ANDREW CURTIS

UNDERPIN

2002-2006

In the opening scene of David Lynch’s 1986 film Blue Velvet, a suburban dad hosing the garden one sunny morning suddenly has a stroke and collapses to the ground. The atmosphere darkens as we descend to the grass, then further, down into the soil. There in the darkness we soon make out the hideous spectacle of insects buzzing and clambering over each other, a black alien world only just below the surface.

In his new exhibition Underpin, Andrew Curtis also reveals an underworld seemingly just below street level: strange caverns of rubble and poisonous water. Working at night amidst the temporary disarray of building sites, he photographs all the usual material of construction, the concrete footings, reinforcing wire and plumbing pipes. But instead of a constructive vision, he sees only ruin, the earth gouged and scraped, the surface all waste and debris. Though they are foundations, with all that word’s connotations of strength and permanence, Curtis depicts them as scenes of decay and regression; mysterious, sunless landscapes without nature.

This dark vision contrasts with the hopeful future of the building sites. While Curtis is clearly not working in the genre of architectural photography, he is photographing the foundations for multistorey apartments and offices. These spring from a rationalist culture of engineering and technology, founded on “the belief that an all-encompassing design can order meaning through the logical placing of people and things within a grid-like system.” This is the subject of much architectural photography, focussing on the pristine beauty of modern design. The aspirational consumer magazines show interiors styled in elegant minimalism, a white world, cool, sleek and calm. But Curtis shows only mess. At night, under cover of darkness, he reveals its irrational side, a chaos of mud and rock. And he does this by literally shining a light on it.

Underpin is a continuation of Curtis’ previous project Slab, though in a much darker vein. That  was also shot on construction sites at night, but focussed on the giant concrete slabs of prefab architecture. Slab was dark in mood but it had fun with the monolithic shapes (he made references to 2001: a Space Odyssey) and one could sense the photographer’s admiration for the strong geometric forms, even when he shot them in the darkest tones, sometimes hinting at strange rituals.

The new work is a descent from that. The gaze is now directed downward and the subject is at ground level or below. It is a descent in mood and in the psychology behind the work. The ditches, tunnels and waste signify an anal vision, dark, barren and hidden; the airless claustrophobic caverns somehow pagan. Underpin is like an excavation into the sub-conscious mind, the Freudian id, with its primal motives, eros and, especially here, thanatos – the death-drive. The disordered scenes in these images are uncanny. In the famous essay of that name by Freud, the word is a translation of the German unheimlich, meaning unfamiliar, strange and sinister, literally unhomelike.
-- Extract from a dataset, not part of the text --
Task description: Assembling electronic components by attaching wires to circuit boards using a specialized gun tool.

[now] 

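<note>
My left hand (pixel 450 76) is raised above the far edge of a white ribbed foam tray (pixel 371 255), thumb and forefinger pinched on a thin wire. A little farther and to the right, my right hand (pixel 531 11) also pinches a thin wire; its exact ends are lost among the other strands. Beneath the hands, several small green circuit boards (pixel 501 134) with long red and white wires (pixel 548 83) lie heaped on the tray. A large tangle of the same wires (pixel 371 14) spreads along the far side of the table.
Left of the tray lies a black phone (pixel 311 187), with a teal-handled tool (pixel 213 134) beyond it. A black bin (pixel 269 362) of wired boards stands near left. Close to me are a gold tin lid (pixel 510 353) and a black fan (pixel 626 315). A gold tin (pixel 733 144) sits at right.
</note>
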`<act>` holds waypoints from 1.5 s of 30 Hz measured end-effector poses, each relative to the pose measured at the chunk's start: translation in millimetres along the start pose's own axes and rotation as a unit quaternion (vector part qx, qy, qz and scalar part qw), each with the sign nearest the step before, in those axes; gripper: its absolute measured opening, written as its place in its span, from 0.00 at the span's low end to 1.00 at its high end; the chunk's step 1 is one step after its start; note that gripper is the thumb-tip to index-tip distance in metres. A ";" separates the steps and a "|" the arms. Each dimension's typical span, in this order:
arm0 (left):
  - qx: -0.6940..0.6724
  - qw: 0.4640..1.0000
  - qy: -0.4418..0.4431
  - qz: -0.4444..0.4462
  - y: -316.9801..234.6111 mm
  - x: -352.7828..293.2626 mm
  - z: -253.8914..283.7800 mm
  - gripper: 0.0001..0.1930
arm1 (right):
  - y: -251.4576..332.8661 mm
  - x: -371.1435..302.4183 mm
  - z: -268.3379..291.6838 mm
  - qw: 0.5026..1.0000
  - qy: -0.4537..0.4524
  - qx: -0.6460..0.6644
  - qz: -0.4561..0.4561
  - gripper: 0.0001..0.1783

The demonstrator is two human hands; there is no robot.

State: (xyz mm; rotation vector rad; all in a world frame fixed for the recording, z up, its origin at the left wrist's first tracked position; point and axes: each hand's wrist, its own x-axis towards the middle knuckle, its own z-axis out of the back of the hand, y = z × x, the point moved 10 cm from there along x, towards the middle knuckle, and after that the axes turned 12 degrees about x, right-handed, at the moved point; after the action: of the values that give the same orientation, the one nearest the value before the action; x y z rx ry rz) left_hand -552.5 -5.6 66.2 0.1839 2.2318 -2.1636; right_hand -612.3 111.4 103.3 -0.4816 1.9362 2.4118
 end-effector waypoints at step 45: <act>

Writing in terms that applied to much of the Surrealist art that was soon to follow, he described an author creating “a kind of uncertainty in us by not letting us know, no doubt purposely, whether he is taking us into the real world or into a purely fantastic one of his own creation.”

This is the natural terrain of photography, anchored as it is in optical reality but always ready to create ambiguity and mis-information. And Curtis, working in a surrealist mode, creates a world of his own invention, making the everyday unfamiliar, removing the distinction between imagination and reality. Redan Street 3 is really just a hole in the ground, probably ready for some concrete footing. But in the photograph, with its unearthly light coming from below, it seems like a glimpse into a threatening underworld. And Toorak Road 5, in reality a bed of rock in recently poured concrete, now looks like a coffin discovered in some secret catacomb.
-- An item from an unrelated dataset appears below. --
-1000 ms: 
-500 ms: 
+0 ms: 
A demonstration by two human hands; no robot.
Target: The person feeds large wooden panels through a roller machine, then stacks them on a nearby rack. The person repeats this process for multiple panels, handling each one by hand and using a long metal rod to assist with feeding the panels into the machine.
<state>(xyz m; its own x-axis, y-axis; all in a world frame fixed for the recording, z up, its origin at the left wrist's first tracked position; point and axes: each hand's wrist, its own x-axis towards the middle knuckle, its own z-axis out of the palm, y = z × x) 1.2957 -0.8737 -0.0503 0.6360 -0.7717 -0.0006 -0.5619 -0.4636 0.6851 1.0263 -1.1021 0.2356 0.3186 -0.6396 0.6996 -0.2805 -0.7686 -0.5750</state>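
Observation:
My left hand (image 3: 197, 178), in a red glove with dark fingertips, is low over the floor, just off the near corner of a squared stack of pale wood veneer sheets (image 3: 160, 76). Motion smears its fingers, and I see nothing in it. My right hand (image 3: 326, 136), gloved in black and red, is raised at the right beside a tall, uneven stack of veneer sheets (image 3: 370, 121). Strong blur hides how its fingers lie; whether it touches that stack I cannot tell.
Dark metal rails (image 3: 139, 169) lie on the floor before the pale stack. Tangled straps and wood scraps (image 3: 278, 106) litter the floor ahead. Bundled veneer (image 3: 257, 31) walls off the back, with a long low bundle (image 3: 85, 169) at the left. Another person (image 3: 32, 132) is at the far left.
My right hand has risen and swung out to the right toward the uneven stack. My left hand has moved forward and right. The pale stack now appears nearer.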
These transformations are achieved largely through lighting, and over several years Curtis has developed a distinctive approach. Using various sizes of handheld torch (he once used a kangaroo shooter’s light!) he is able to pick out details freely, moving the lamp during exposure. Working in darkness he has the photographic equivalent of a blank canvas, though in charcoal black, with his lamps painting in the lighter tones. The result has no equivalent in nature, the eerie artificial glow like something from a dream, or a film. It is all artifice. The setups are intricate and difficult to photograph, the building sites turned into giant still-lifes.

He uses a large format camera, the negatives printed onto fibre-based paper, then selenium toned to intensify the blacks. This is a traditional approach, a connection to the honoured traditions of photography, especially that of architecture and industry. However, the admiring upward gaze so typical of those genres is absent here. Curtis concentrates on the detail rather than the whole, reducing our gaze down to fragments of a scene, small areas of mud and rock. The compositions are oblique, skewed, almost a denial of the normal etiquette of good photographic composition.  Some have only a few centimetres of sharpness, the rest fading off into blur and shadow.

The photographs in Underpin are not documentations of a real place but an interior landscape outside of time, the projection of a personal territory of the mind. The subject is the underpinnings of large architectural structures; they will become, or probably are by now, useful, functioning buildings, part of the ordinary social world of commerce or domesticity. Curtis shows they are not on solid foundations.